International Shia News Agency

What is — and isn’t — ‘terrorism’?

Anam Khan

SHAFAQNA (Shia International News Association)

On October 24, 2014, Jaylen Fryberg shot five students at Marysville-Pilchuck High School in the US state of Washington. On April 16, 2007, a 23-year-old gunman killed 32 people on the Virginia Tech campus. On April 3, 2009, Jiverly Wong killed 13 people at an immigrant centre. On July 12, 2012, James E Holmes walked into a movie theatre in Aurora, Colorado, and killed 12 people. The list of gun attacks in the US is endless, and writing about every single shooting incident, since 1949, would be a draining task.

In 2010, 13,186 people reportedly died in terrorist attacks worldwide, whereas 31,672 people lost their lives after falling victim to gun attacks in the US. The contrast between the number of deaths resulting from terror attacks and the number of deaths resulting from gun attacks in 2010 is a startling example of how US government officials have failed to decimate the frequency of gun violence within their own country, while trying to suppress terrorist activity in other parts of the globe.

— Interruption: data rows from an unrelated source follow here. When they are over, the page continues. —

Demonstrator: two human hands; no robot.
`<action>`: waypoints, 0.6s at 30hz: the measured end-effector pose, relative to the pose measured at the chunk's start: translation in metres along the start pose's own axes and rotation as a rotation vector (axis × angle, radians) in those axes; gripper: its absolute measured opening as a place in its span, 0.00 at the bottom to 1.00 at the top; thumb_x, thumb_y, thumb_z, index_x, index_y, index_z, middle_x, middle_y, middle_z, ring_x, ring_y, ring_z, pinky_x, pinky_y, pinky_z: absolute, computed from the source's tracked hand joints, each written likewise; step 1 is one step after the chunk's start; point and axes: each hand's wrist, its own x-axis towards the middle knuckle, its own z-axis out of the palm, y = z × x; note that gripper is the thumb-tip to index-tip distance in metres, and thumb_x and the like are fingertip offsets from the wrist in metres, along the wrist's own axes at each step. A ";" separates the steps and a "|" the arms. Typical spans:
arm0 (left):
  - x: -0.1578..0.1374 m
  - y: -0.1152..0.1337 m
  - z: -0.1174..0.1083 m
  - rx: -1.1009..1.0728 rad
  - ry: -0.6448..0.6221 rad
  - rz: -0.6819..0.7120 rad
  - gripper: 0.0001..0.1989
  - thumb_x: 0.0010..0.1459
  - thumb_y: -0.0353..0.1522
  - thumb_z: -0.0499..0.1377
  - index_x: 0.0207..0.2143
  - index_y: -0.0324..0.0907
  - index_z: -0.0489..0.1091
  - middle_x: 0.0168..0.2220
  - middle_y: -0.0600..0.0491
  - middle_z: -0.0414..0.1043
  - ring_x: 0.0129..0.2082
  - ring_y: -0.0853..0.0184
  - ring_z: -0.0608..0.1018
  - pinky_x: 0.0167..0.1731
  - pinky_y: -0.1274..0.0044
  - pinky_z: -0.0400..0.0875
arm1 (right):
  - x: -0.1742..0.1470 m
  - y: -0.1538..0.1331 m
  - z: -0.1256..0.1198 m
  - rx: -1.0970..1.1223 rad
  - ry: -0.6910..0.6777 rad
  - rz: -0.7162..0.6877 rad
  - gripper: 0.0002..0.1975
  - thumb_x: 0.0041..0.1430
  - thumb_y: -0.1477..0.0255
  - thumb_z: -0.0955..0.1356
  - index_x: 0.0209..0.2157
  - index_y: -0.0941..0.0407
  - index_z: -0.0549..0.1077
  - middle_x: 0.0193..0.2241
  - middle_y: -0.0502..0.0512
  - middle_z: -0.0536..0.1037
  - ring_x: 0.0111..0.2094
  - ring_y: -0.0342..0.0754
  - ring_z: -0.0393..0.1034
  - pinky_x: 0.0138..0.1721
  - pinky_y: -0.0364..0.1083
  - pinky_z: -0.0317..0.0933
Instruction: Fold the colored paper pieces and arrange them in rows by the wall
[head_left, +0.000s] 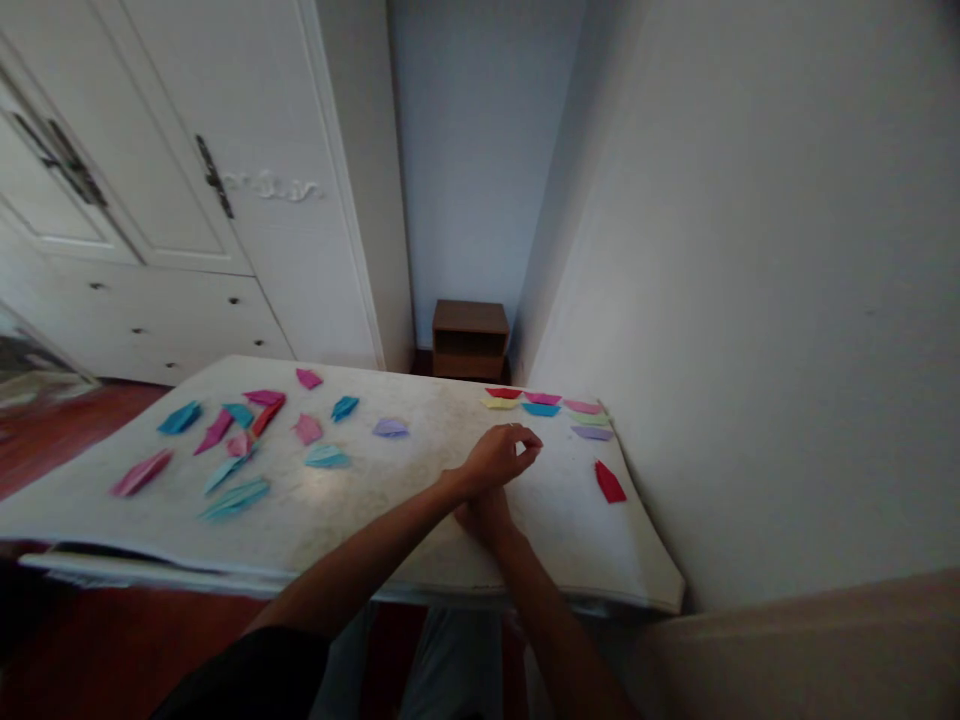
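My left hand (501, 458) crosses over my right wrist above the right half of the white table (420, 500). Its fingers curl toward the thumb, with a small gap inside the curve and no object showing there. A ring sits on one finger. My right hand (478, 508) lies below and behind it, largely covered, so its fingers are hidden. To the right lies a red folded paper piece (610, 482). Beyond the hands are a yellow folded paper piece (501, 404), a blue one (541, 410) and a purple one (592, 433), lying among others in short rows.
Several folded papers lie scattered on the left, among them a pink one (142, 472), a light blue one (236, 498) and a lilac one (391, 428). A wall (765, 300) borders the table's right side. Behind stand a white wardrobe (300, 260) and a brown cabinet (470, 318).
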 end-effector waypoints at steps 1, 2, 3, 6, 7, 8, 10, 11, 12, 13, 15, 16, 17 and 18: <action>-0.011 0.000 -0.008 -0.035 0.041 -0.020 0.08 0.55 0.30 0.58 0.35 0.41 0.77 0.33 0.52 0.78 0.27 0.71 0.74 0.34 0.79 0.70 | 0.000 -0.001 -0.002 -0.018 -0.008 0.020 0.22 0.49 0.80 0.65 0.48 0.61 0.72 0.44 0.64 0.77 0.46 0.58 0.70 0.47 0.52 0.62; -0.023 0.000 -0.016 -0.060 0.083 -0.050 0.08 0.54 0.30 0.59 0.35 0.41 0.77 0.32 0.52 0.78 0.26 0.71 0.74 0.32 0.79 0.69 | 0.001 -0.002 -0.004 -0.040 -0.027 0.041 0.21 0.48 0.81 0.65 0.47 0.61 0.73 0.43 0.64 0.77 0.45 0.58 0.70 0.46 0.51 0.63; -0.034 -0.001 -0.024 -0.081 0.128 -0.083 0.08 0.54 0.30 0.59 0.35 0.41 0.77 0.32 0.52 0.78 0.25 0.72 0.73 0.31 0.80 0.69 | 0.001 -0.003 -0.006 -0.056 -0.050 0.055 0.19 0.48 0.81 0.65 0.44 0.61 0.74 0.40 0.64 0.78 0.42 0.58 0.72 0.43 0.51 0.63; -0.070 -0.009 -0.050 -0.115 0.249 -0.192 0.08 0.54 0.30 0.58 0.35 0.40 0.77 0.31 0.53 0.77 0.23 0.73 0.72 0.28 0.81 0.67 | 0.002 -0.008 -0.013 -0.049 -0.092 0.042 0.10 0.53 0.79 0.64 0.33 0.58 0.77 0.30 0.60 0.79 0.33 0.54 0.73 0.37 0.48 0.63; -0.082 -0.013 -0.058 -0.114 0.278 -0.230 0.08 0.54 0.30 0.58 0.35 0.40 0.77 0.30 0.53 0.77 0.23 0.73 0.72 0.27 0.81 0.66 | 0.002 -0.010 -0.015 -0.034 -0.094 0.026 0.10 0.55 0.77 0.63 0.33 0.57 0.77 0.29 0.59 0.79 0.33 0.53 0.73 0.38 0.48 0.63; -0.094 -0.017 -0.065 -0.107 0.299 -0.266 0.08 0.54 0.30 0.58 0.35 0.40 0.77 0.29 0.53 0.77 0.23 0.73 0.72 0.26 0.81 0.66 | 0.002 -0.011 -0.017 -0.012 -0.093 0.010 0.11 0.57 0.76 0.63 0.34 0.56 0.77 0.31 0.58 0.80 0.35 0.52 0.74 0.39 0.48 0.63; -0.118 -0.028 -0.079 -0.083 0.323 -0.327 0.09 0.55 0.32 0.57 0.34 0.40 0.76 0.27 0.53 0.76 0.23 0.72 0.72 0.25 0.81 0.64 | 0.001 -0.012 -0.020 0.042 -0.089 -0.011 0.13 0.60 0.74 0.62 0.39 0.55 0.77 0.37 0.57 0.80 0.39 0.51 0.74 0.43 0.48 0.62; -0.130 -0.033 -0.085 -0.071 0.328 -0.348 0.10 0.55 0.32 0.57 0.34 0.39 0.76 0.26 0.53 0.75 0.23 0.72 0.71 0.25 0.81 0.64 | 0.000 -0.012 -0.020 0.068 -0.088 -0.012 0.14 0.61 0.73 0.61 0.41 0.55 0.77 0.40 0.56 0.80 0.41 0.51 0.74 0.44 0.49 0.62; -0.141 -0.038 -0.091 -0.061 0.333 -0.366 0.10 0.56 0.33 0.56 0.34 0.39 0.76 0.25 0.54 0.74 0.23 0.72 0.71 0.25 0.81 0.63 | 0.000 -0.012 -0.020 0.087 -0.089 -0.008 0.14 0.61 0.72 0.61 0.42 0.55 0.77 0.41 0.57 0.80 0.42 0.51 0.74 0.45 0.49 0.62; -0.152 -0.042 -0.096 -0.056 0.341 -0.381 0.10 0.56 0.34 0.56 0.34 0.39 0.76 0.24 0.54 0.74 0.23 0.72 0.71 0.24 0.81 0.63 | -0.001 -0.011 -0.020 0.101 -0.091 -0.002 0.15 0.61 0.70 0.61 0.41 0.56 0.77 0.41 0.57 0.80 0.43 0.51 0.74 0.46 0.50 0.62; -0.172 -0.050 -0.103 -0.065 0.366 -0.411 0.11 0.56 0.34 0.56 0.34 0.40 0.76 0.23 0.54 0.72 0.22 0.72 0.70 0.24 0.81 0.62 | -0.001 -0.010 -0.019 0.119 -0.090 0.013 0.16 0.61 0.68 0.60 0.41 0.56 0.78 0.41 0.58 0.80 0.43 0.52 0.74 0.47 0.51 0.62; -0.181 -0.053 -0.106 -0.083 0.385 -0.427 0.11 0.56 0.35 0.56 0.34 0.40 0.76 0.23 0.55 0.71 0.22 0.72 0.69 0.23 0.81 0.61 | -0.001 -0.010 -0.019 0.128 -0.087 0.023 0.16 0.61 0.67 0.60 0.41 0.56 0.78 0.41 0.58 0.80 0.43 0.52 0.74 0.47 0.51 0.63; -0.189 -0.055 -0.107 -0.113 0.407 -0.442 0.11 0.55 0.35 0.56 0.33 0.39 0.76 0.22 0.55 0.71 0.22 0.72 0.69 0.23 0.81 0.61 | -0.001 -0.009 -0.018 0.138 -0.084 0.037 0.17 0.61 0.66 0.61 0.40 0.56 0.78 0.41 0.58 0.80 0.43 0.53 0.74 0.47 0.51 0.63; -0.196 -0.057 -0.108 -0.156 0.429 -0.453 0.11 0.55 0.36 0.57 0.33 0.39 0.75 0.22 0.55 0.70 0.21 0.72 0.69 0.23 0.81 0.60 | -0.001 -0.009 -0.018 0.151 -0.082 0.054 0.17 0.60 0.65 0.61 0.40 0.55 0.78 0.41 0.58 0.80 0.43 0.53 0.74 0.47 0.51 0.63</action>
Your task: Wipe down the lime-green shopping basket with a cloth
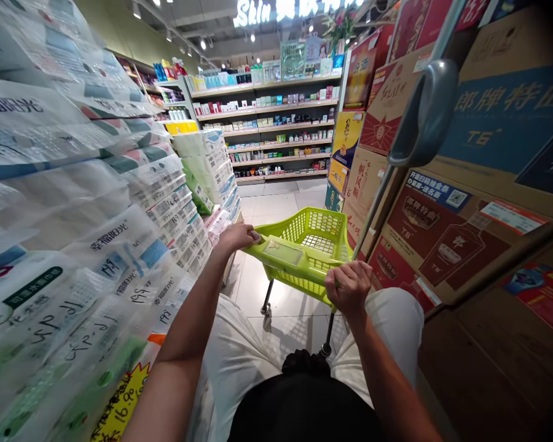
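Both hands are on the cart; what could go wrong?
The left hand, on the green cart, is near the stacked white packs and could brush some loose. The cart might scrape the cardboard boxes if it swings right. The right hand could knock the metal pole, which appears close by.

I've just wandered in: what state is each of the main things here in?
Cart: upright
Left hand: closed on the cart's near left end
Right hand: closed on the cart's near right end
Packs: plastic-wrapped, stacked
Cartons: stacked
Shelves: stocked
Sign: lit
Ceiling lights: on
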Motion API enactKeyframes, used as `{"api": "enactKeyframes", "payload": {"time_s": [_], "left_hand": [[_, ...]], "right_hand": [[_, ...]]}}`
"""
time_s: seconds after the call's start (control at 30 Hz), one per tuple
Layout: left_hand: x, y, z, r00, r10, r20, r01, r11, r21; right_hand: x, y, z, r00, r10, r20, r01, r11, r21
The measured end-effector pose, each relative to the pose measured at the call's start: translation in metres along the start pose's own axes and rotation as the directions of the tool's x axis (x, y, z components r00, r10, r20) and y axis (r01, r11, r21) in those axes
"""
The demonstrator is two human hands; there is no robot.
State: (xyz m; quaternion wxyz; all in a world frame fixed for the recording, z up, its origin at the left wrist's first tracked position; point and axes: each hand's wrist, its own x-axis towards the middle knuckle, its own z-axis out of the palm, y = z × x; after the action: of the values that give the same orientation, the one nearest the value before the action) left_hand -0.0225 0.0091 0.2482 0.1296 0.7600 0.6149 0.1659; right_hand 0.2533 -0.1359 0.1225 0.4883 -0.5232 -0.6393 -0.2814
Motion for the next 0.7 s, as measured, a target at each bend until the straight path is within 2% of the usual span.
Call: {"api": "enactKeyframes", "payload": {"time_s": [0.07,0.13,0.2,0.27,0.37,0.43,0.5,0.57,0.63,0.7], "left_hand": [[0.01,0.003,-0.007,0.988,-0.046,0.146,0.068,0.986,-0.15],[0.011,0.011,-0.006,0.973,-0.017,0.231,0.104,0.923,-0.371],[0.007,0.021,-0.001,0.972,0.042,0.232,0.086,0.854,-0.513],[0.004,0.033,0.006,0.973,0.094,0.209,0.037,0.834,-0.55],[-0.001,0.053,0.014,0.968,0.144,0.204,-0.02,0.857,-0.515],[-0.004,0.068,0.018,0.945,0.214,0.247,-0.079,0.883,-0.463],[-0.008,0.08,0.019,0.912,0.303,0.277,-0.185,0.906,-0.381],[-0.011,0.086,0.016,0.897,0.352,0.268,-0.285,0.923,-0.259],[-0.012,0.084,0.012,0.922,0.306,0.235,-0.29,0.951,-0.104],[-0.013,0.081,0.009,0.96,0.209,0.188,-0.217,0.976,0.022]], "right_hand": [[-0.002,-0.001,0.002,1.0,0.014,-0.02,-0.014,1.0,0.006],[-0.004,-0.002,0.003,0.999,0.032,-0.039,-0.032,0.999,0.006],[-0.005,-0.003,0.004,0.998,0.045,-0.051,-0.044,0.999,0.009],[-0.005,-0.005,0.004,0.997,0.062,-0.049,-0.06,0.998,0.024],[-0.005,-0.008,0.003,0.995,0.092,-0.024,-0.089,0.989,0.115],[-0.007,-0.01,0.004,0.993,0.119,-0.022,-0.113,0.976,0.188],[-0.01,-0.011,0.006,0.988,0.15,-0.022,-0.142,0.967,0.211],[-0.014,-0.01,0.01,0.981,0.192,-0.023,-0.183,0.962,0.201],[-0.02,-0.009,0.013,0.964,0.26,-0.049,-0.244,0.945,0.219],[-0.024,-0.009,0.016,0.935,0.343,-0.089,-0.307,0.909,0.282]]}}
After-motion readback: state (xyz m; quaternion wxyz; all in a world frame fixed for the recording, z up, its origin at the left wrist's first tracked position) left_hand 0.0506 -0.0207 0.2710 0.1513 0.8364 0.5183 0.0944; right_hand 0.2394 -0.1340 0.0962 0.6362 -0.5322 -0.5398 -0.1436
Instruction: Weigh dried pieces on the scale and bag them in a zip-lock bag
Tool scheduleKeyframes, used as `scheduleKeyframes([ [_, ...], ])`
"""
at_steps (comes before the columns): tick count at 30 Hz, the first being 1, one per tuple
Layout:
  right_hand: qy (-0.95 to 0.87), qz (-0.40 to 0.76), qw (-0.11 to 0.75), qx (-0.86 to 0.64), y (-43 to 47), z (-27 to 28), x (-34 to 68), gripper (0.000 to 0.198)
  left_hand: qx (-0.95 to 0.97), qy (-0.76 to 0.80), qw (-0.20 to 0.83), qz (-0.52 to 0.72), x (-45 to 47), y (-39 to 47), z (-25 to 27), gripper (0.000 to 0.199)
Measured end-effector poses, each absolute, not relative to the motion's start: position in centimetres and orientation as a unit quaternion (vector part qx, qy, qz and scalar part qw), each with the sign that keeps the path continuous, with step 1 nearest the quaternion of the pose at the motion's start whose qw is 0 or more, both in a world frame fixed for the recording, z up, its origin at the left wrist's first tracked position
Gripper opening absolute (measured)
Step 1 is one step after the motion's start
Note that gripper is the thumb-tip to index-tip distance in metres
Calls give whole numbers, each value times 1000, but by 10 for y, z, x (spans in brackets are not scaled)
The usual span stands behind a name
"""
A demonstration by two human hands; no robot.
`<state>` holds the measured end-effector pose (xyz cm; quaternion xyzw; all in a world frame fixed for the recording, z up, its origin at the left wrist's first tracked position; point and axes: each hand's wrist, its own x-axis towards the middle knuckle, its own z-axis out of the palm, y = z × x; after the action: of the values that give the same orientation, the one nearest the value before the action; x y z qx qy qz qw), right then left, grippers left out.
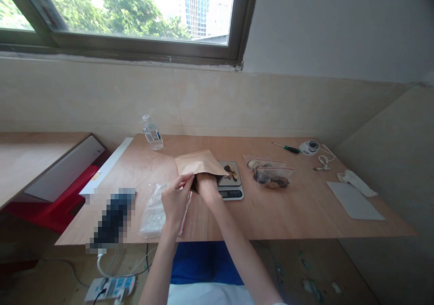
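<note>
A brown paper bag (200,161) lies in front of me with its mouth toward me. At the left edge of the mouth, my left hand (176,195) pinches the paper between closed fingers. My right hand (207,188) reaches into the mouth; its fingers are hidden inside the bag. Partly behind the bag sits a kitchen scale (236,194) with a dark display. Some dried pieces (231,173), yellowish and dark, rest on its plate. Under and beside my left hand is a clear plastic bag (153,212).
Zip bags of dark dried pieces (273,178) lie right of the scale. A water bottle (153,134) stands at the back left. Farther right are a screwdriver (290,149), a white dome camera (309,147) and a white sheet (355,201). A power strip (110,288) is below the table.
</note>
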<state>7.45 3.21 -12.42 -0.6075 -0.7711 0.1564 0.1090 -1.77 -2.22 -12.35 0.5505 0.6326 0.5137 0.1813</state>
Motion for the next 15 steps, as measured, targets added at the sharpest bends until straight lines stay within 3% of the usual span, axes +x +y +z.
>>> scheduleKeyframes([
  [9,-770,125,148,-607,11,-106,83,35,549,631,179,518,-19,-20,-122,17],
  [15,-745,115,266,-600,-1,-115,84,28,548,635,170,518,-22,-17,-120,18],
])
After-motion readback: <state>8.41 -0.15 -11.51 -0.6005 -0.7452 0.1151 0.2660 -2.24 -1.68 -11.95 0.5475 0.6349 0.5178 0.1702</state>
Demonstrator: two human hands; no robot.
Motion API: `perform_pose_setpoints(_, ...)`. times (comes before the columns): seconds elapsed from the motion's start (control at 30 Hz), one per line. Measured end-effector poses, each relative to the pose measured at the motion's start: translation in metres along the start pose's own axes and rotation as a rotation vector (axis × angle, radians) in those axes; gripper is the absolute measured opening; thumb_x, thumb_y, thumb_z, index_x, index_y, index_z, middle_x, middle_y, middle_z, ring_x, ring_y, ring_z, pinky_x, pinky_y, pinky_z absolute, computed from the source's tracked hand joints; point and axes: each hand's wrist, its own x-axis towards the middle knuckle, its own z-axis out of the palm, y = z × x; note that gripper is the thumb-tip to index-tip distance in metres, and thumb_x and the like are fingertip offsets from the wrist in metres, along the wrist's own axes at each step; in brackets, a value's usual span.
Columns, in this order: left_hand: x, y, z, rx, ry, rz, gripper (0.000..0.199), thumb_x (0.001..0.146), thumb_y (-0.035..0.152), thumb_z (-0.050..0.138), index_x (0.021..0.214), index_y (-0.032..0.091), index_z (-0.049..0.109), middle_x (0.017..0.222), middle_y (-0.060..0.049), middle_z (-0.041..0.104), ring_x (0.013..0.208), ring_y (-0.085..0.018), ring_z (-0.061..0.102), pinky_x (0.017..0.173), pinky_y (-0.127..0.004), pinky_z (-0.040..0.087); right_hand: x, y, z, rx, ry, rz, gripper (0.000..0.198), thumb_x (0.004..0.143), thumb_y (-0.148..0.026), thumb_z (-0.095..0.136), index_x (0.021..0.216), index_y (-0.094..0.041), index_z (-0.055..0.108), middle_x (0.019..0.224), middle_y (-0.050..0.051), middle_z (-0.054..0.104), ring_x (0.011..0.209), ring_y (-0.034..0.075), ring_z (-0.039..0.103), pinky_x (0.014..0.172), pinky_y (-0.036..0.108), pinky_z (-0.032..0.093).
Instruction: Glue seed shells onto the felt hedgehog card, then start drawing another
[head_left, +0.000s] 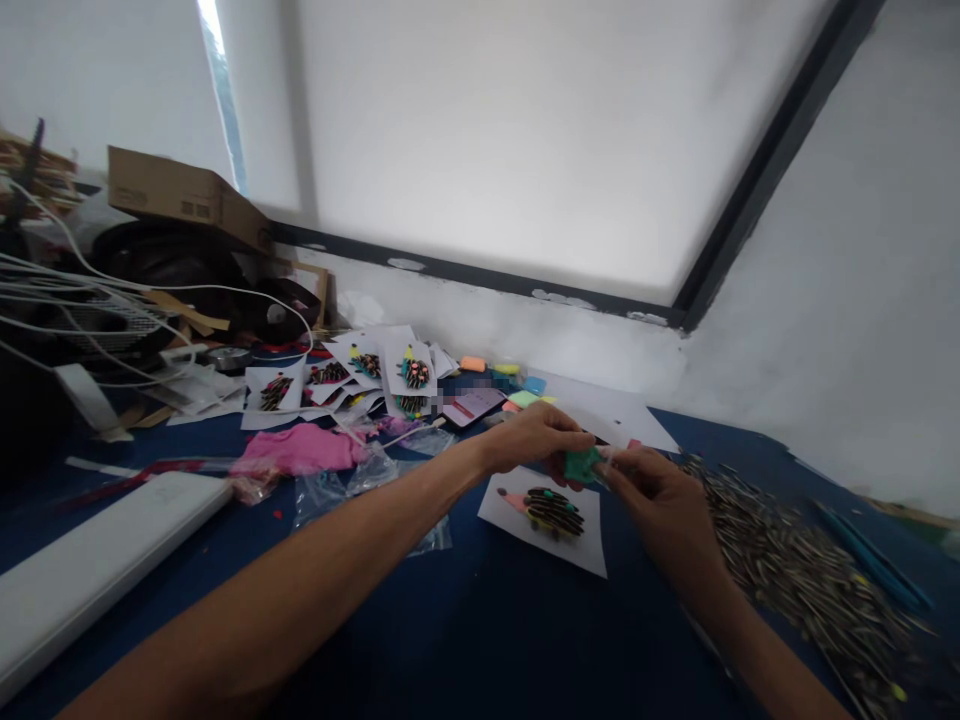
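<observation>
My left hand (pixel 534 438) is closed on a lump of green modelling clay (pixel 580 464). From the other side my right hand (pixel 661 497) pinches the clay's edge, where a bit of clear film seems to show. Beneath both hands a white paper card (pixel 592 557) lies on the blue table. It bears a hedgehog figure (pixel 553 512) with a pink snout, yellow underside, dark striped spines and small green dots. To the right of my right hand spreads a big heap of thin striped sticks or seeds (pixel 795 560).
Finished-looking hedgehog cards (pixel 412 370) lie at the back left, near a phone (pixel 471 404) and coloured clay blocks (pixel 472 364). Pink clay (pixel 300 450), clear plastic bags (pixel 375 475), a long white box (pixel 97 565) and tangled white cables (pixel 90 280) occupy the left.
</observation>
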Motion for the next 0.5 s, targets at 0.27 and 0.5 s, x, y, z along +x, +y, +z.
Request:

Boston became the venue for a wide-scale manhunt when Dzhokhar Tsarnaev and his brother, Tamerlan, allegedly killed four people and wounded 100 after detonating a bomb during the April 2013 marathon in the city. People’s limbs were amputated, a child lost his life and the concept of placing a bomb strategically next to the finish line is metaphorically heart wrenching. People who had been running for hours were hanging on to their last bouts of energy, and the finish line was a symbol of their achievement, endurance and hard work. The Boston Marathon bombing was, without a doubt, an act of terror. However, what was the shooting in Newtown, Connecticut’s Sandy Hook Elementary School classified as? How is a gun attack against 26 toddlers not an act of terror? The Sandy Hook shooting was every parent’s greatest nightmare coming to life in its truest form.

Conservative entities in the US vehemently defend the American Constitution’s second amendment, which gives citizens “the right to bear arms”. This constitutional privilege does not consider the mental health or criminal background of potential gun purchasers. Everyone supposedly has a right to defend themselves. In April 2013, a majority of Republican senators and the National Rifle Association (NRA) fiercely opposed President Barack Obama’s attempt to enforce strict background checks on people buying guns. It is ironic how Republicans are simultaneously urging Obama to conduct a prolonged military operation on the ground against the ISIS as a result of the hazardous risk posed by the militant group. The ISIS is, by any standard, a dangerous force. However, there are also many threats that exist within the US today, and these threats are not solely the result of a radical ideology or the ISIS.

The word terrorism means, “the use of violence and threats to intimidate or coerce, especially for political purposes”. Another definition of terrorism is, “the state of fear and submission produced by terrorism or terrorisation”. Fine, terrorism has been referred to as a politically motivated act, but a textbook definition of terrorism should not cause people to discount the state of “fear” or “submission” that people are likely to feel during a gun attack. Any form of violence, whether it is a gun attack or a politically inspired attack, should be considered an act of terror. Cases of unstable mental or emotional health might explain the root cause of these shooting rampages, but the presence of “fear” or “terror” that transpired as a result is indisputable.